Grace Hospital Emergency Department

ft3 Architecture Landscape Interior Design modernized Grace Hospital’s emergency department in Winnipeg, emphasizing the Pathways design concept to improve patient flow, experience, and staff efficiency through logical spatial planning.

Firm
  • area / size 40,000 sqft
  • Completed 2022
  • Location Winnipeg, Canada,
  • Type Hospital,
  • Emergency departments are complicated, overwhelming, and hectic, creating incompatible environments for visitors seeking care and the staff providing it. Patients and their families can better comprehend and find the support they require when navigating logically planned healthcare environments.

    In Winnipeg, MB, the Grace Hospital required a deep modernization of its emergency department, addressing the form and function to improve patient experience and flow while addressing environmental bottlenecks that hinder nurses, doctors, paramedics, and EMTs from providing meaningful care.

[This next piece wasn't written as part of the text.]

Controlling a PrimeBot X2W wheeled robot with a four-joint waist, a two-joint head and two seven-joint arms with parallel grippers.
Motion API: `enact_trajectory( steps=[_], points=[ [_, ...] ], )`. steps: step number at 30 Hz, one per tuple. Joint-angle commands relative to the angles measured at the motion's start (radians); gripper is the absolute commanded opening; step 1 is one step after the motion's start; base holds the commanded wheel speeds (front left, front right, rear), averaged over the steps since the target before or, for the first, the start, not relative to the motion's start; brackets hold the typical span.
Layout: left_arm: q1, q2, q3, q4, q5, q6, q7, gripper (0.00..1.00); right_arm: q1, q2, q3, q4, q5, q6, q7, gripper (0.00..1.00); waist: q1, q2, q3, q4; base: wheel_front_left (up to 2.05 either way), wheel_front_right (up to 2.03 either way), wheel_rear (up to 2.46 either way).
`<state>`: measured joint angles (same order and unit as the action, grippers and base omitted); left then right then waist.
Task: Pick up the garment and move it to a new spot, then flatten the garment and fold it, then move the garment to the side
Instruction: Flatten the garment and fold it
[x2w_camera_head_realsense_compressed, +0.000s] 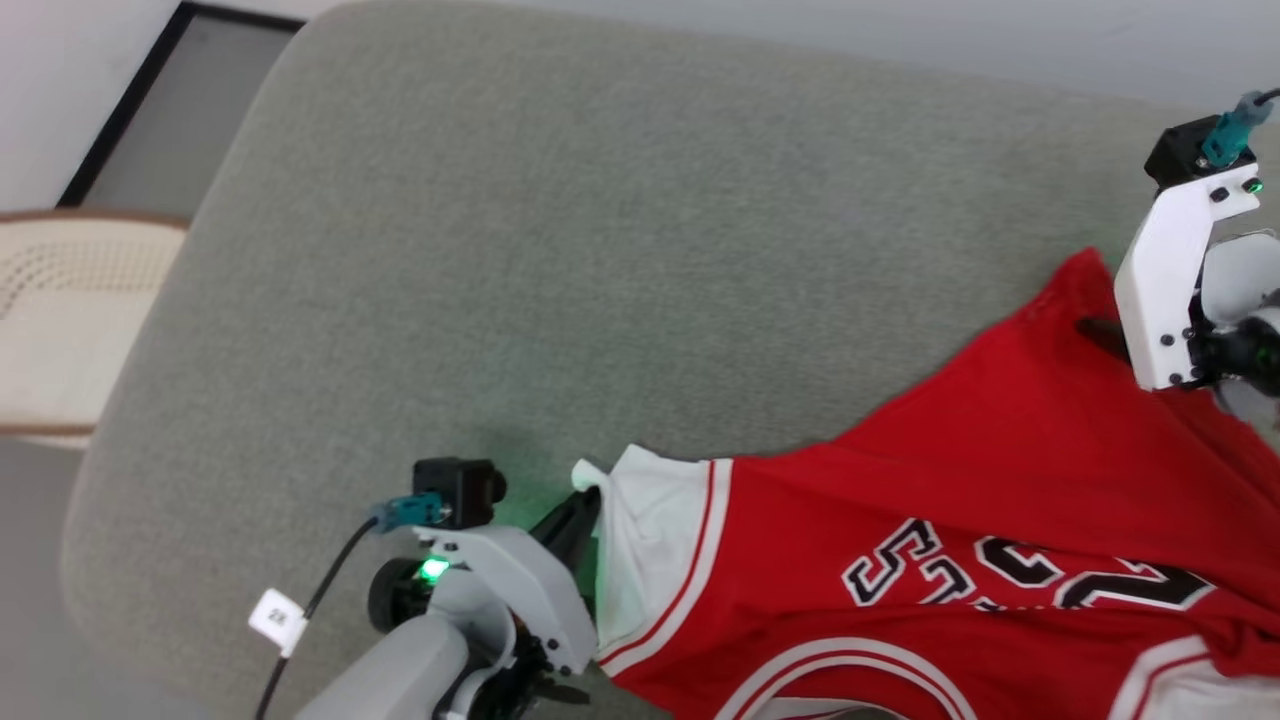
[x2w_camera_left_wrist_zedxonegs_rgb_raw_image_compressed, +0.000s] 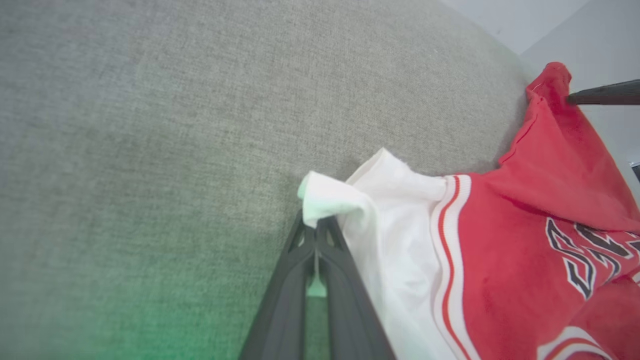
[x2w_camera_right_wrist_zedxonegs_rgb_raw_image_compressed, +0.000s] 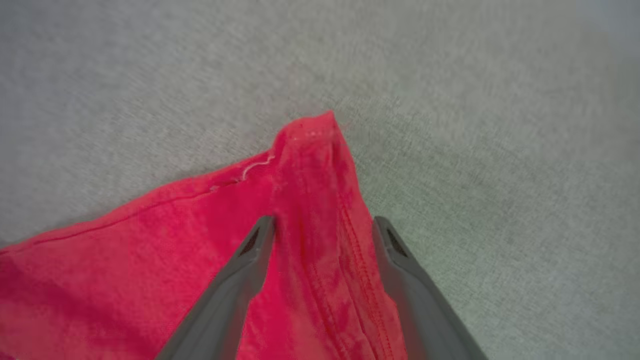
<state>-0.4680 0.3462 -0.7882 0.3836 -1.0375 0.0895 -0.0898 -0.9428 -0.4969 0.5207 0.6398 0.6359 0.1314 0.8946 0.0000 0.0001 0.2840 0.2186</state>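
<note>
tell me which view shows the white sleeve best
The left wrist view: the sleeve sits close and mid-frame, its edge pinched in the left gripper. The head view shows it smaller, beside that gripper's wrist. The right wrist view shows a red corner of the garment between the fingers of the right gripper.

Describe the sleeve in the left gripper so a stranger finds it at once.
On the wide grey cushion lies the red garment with dark numbers. At its left end, the sleeve is pinched at its corner by the left gripper; it is the white patch, edged in red-and-white stripes.
</note>
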Motion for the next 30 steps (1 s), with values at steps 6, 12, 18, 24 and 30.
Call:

    The design theme Pathways emerged to facilitate a common language between each space’s purpose and position within the new emergency department. The symbol of the path embodies a clear direction and framework for enhancing order, bringing calmness, and underscoring the patient-centric experience. Guiding principles such as clear directions, organized and ordered progression, natural workflow and processes, and refuge and rest retreats, alongside a healthy dose of human intuition, informed the development, definition, and delineation of pathways within the new emergency department.

    Elements of the Nuke Philosophy further refined the Pathways concept in realization. An open-concept design blended with an extensive interdisciplinary room invokes tremendous flexibility concerning staff and patient operations. Thirty-one treatment and examination rooms surround the interdisciplinary room, providing bariatric, isolation, seclusion, and gynecology, including triage, waiting, and sub-waiting functional spaces.

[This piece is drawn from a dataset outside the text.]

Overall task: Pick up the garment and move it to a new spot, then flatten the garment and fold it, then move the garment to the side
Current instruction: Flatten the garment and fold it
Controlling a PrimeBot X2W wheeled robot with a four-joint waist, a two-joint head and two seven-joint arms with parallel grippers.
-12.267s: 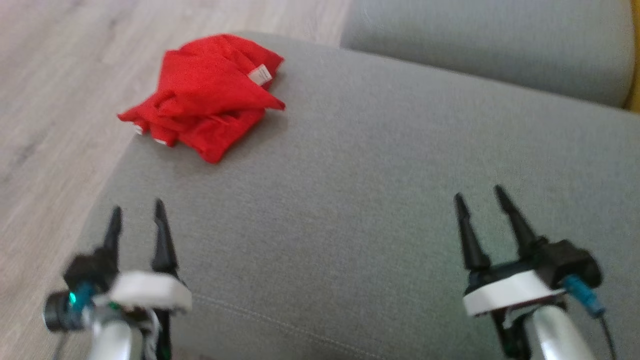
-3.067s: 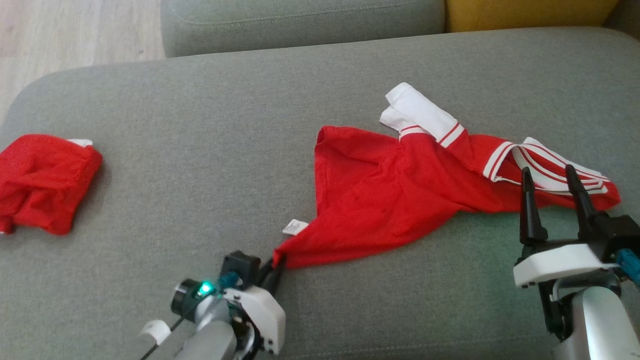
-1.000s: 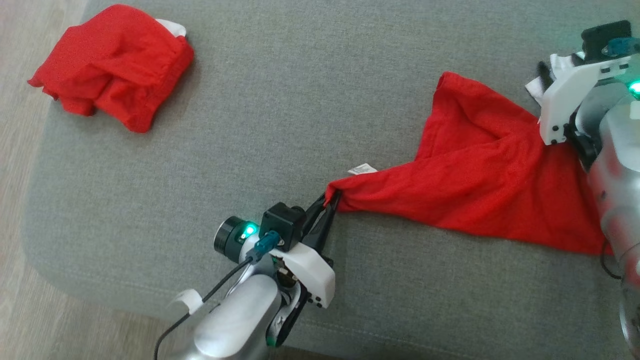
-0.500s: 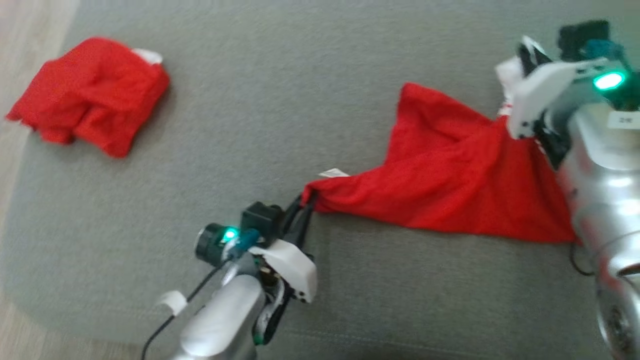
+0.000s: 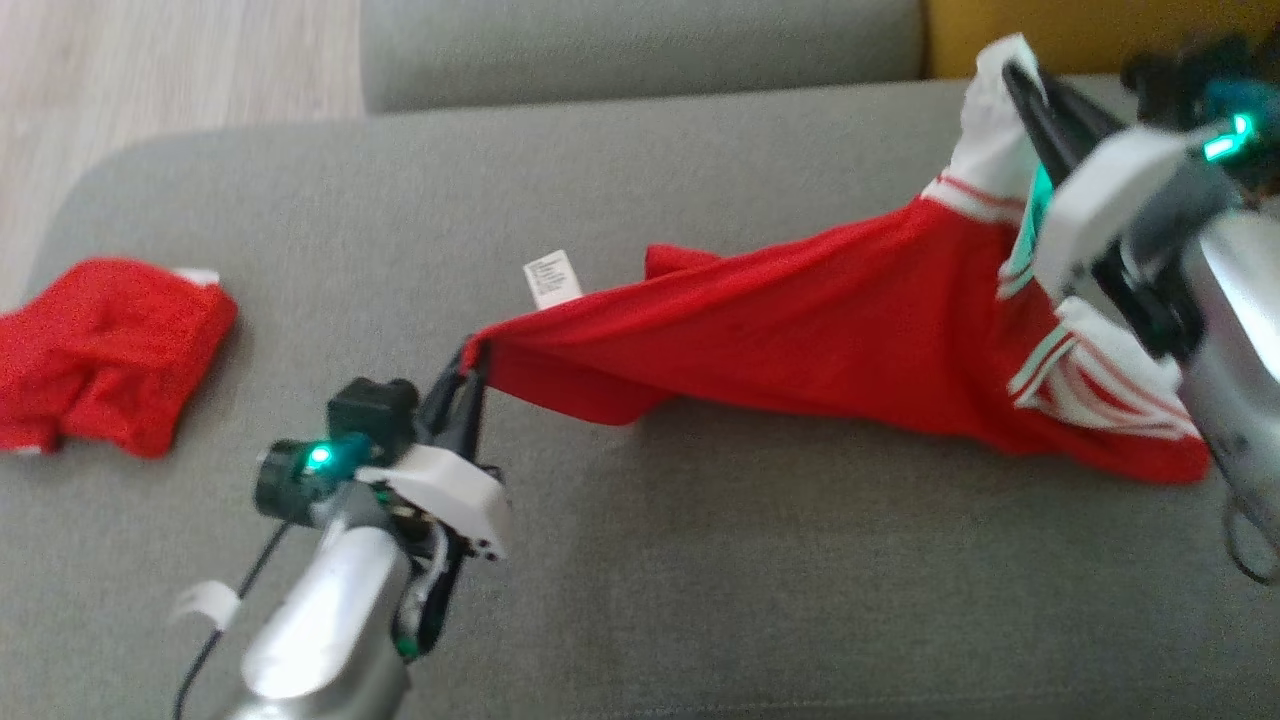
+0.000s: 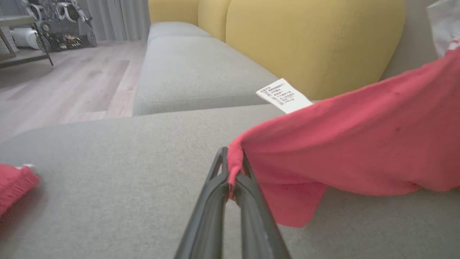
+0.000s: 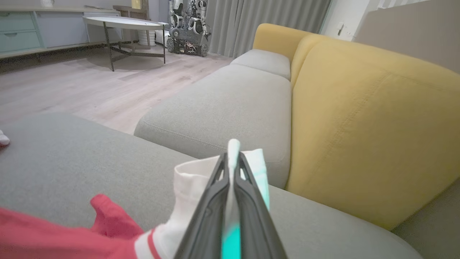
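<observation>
Red garment (image 5: 800, 330) stretched across right half of sofa seat (image 5: 700, 580), held at both ends. Left gripper (image 5: 470, 365): jaws pinched tight on red hem corner near seat's middle, corner lifted off cushion. Right gripper (image 5: 1015, 75): jaws closed on white cuff (image 5: 985, 130), raised near seat's back right corner, by yellow backrest (image 5: 1050, 30). Garment's striped lower end rests on seat at right edge. White label (image 5: 552, 278) sticks up near left gripper. Second red bundle (image 5: 100, 350) lies at seat's left edge, well apart.
</observation>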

    The design of the treatment and examination rooms are identical to ensure patients and staff can use any room and find all the instruments they need in the same arrangement. Meanwhile, a minor treatment area augmented with radiology and laboratory functions operate as flexible and fast-tracking mitigations providing relief and additional structure to staff and patients during the emergency department’s high volume times.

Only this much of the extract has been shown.